Erst hatte er eine Ananasplantage passiert, jetzt Zuckerrohrfelder. Links und rechts standen die Pflanzen in dichten Reihen, übermannshoch. Die Spitzen neigten sich unter dem warmen Wind. Ihr Rauschen erinnerte an ein fernes Meer.
Er war im Krankenhaus gewesen. Er wusste, wie das war. Um einen herum verreckten die Leute langsam, in diesen klapprigen Betten, in diesem Mief aus Schweiß, Verzweiflung und Desinfektionsmittel. Sterben mussten alle, aber nicht so! Er war abgehauen und hatte sich geschworen, nie mehr einen Fuß in ein Krankenhaus zu setzen. Wieso sollte er auch? Er würde nicht krank werden. Er würde einfach sterben. Er hustete.
Als das Haus am Ende der Wegschneise sichtbar wurde, blieb er stehen.

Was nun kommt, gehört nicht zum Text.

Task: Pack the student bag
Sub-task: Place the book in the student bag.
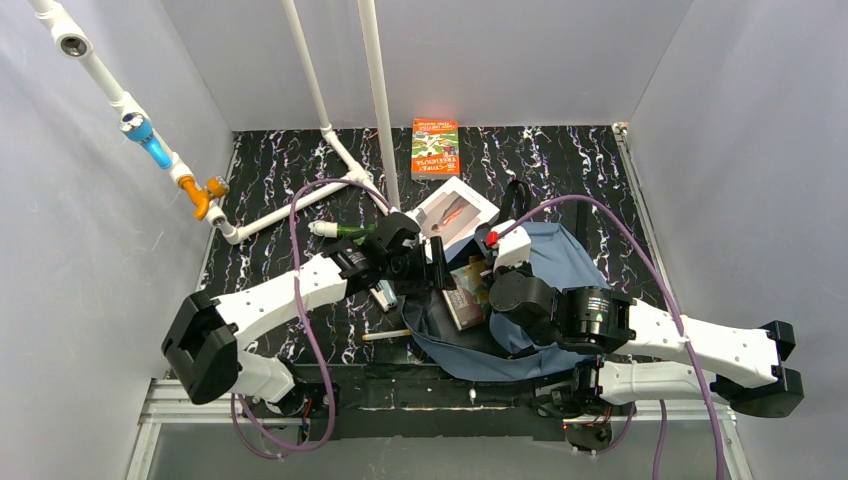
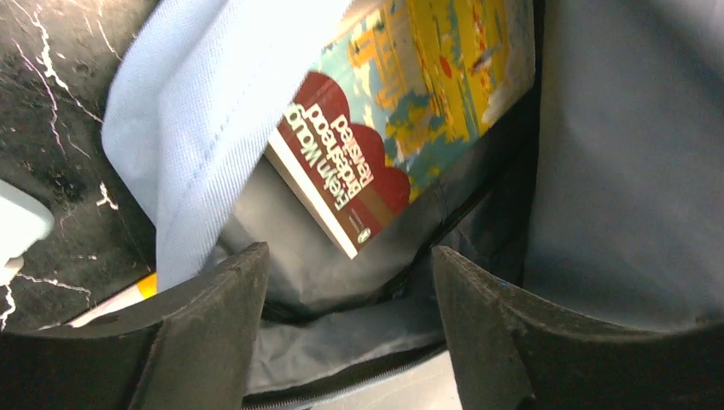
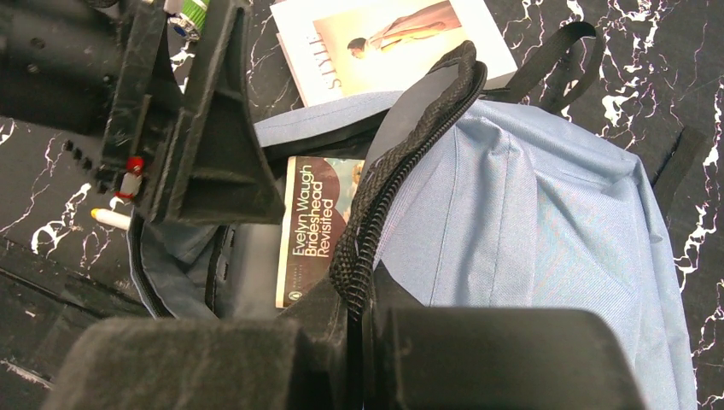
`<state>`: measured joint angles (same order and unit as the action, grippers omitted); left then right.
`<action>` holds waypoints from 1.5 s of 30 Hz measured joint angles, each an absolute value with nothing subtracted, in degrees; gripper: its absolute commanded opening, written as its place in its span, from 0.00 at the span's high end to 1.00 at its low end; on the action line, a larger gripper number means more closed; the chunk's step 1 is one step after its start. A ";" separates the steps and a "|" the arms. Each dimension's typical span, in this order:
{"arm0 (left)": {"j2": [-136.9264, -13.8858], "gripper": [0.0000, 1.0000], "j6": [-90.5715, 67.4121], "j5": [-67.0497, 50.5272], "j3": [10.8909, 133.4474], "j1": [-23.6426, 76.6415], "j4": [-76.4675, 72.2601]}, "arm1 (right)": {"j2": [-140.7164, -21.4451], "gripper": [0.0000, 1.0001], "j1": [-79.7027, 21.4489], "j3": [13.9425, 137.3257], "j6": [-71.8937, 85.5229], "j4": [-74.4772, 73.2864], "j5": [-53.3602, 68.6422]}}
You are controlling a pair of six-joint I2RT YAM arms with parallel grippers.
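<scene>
One paperback in so far, by the look of it: Brideshead Revisited (image 2: 359, 162), lying inside the open mouth of the student bag (image 1: 565, 258). Bag slumped toward the near edge of the table (image 1: 270, 190), a bit right of centre, between the two arms.

Right gripper (image 3: 363, 299) pinched tight on the bag's black zipper edge, lifting that flap and holding the mouth agape. Left gripper (image 2: 346, 265) hanging right over the opening, jaws wide apart, nothing between them.

Plenty left outside though:
- white Style book (image 1: 455, 212) right up against the bag's far side
- orange book (image 1: 435, 148) well away by the far wall
- green marker (image 1: 345, 230) off to the left
- pale pen (image 1: 385, 335) just left of the bag

Probably under halfway, with the zipping up to come after that.

Surface: black marble-look top with white veins, seemingly smooth enough to let a cover slide. Plain white walls on three sides, and a white PVC pipe frame (image 1: 300, 205) running across the far left part of the table. Purple cables looping off both arms.
</scene>
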<state>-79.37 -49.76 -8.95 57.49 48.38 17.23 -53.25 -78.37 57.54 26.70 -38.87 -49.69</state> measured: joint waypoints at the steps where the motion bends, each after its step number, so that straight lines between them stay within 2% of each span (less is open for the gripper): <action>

Er trank ein wenig Wasser, warf sich die blaue Sporttasche über die Schulter und schlug sich seitwärts in die Plantage. Vorsichtig schob er sich durch den Urwald aus dicken Rohren, trat gleichzeitig fest auf. Wo Zuckerrohr wuchs, gab es Mäuse, und wo Mäuse lebten, waren Schlangen nicht weit. Vor Schlangen hatte er Respekt. Im Ovamboland hatte er mal gesehen, wie eine Schwarze Mamba zugestoßen hatte. Drei-, viermal. Der Kamerad war am Schreck gestorben, nicht an ihrem Gift, davon war er damals überzeugt gewesen. Nun war er derjenige, der Schrecken brachte. Und Tod. Er fragte sich, ob die Schlangen auch vor ihm Respekt hatten.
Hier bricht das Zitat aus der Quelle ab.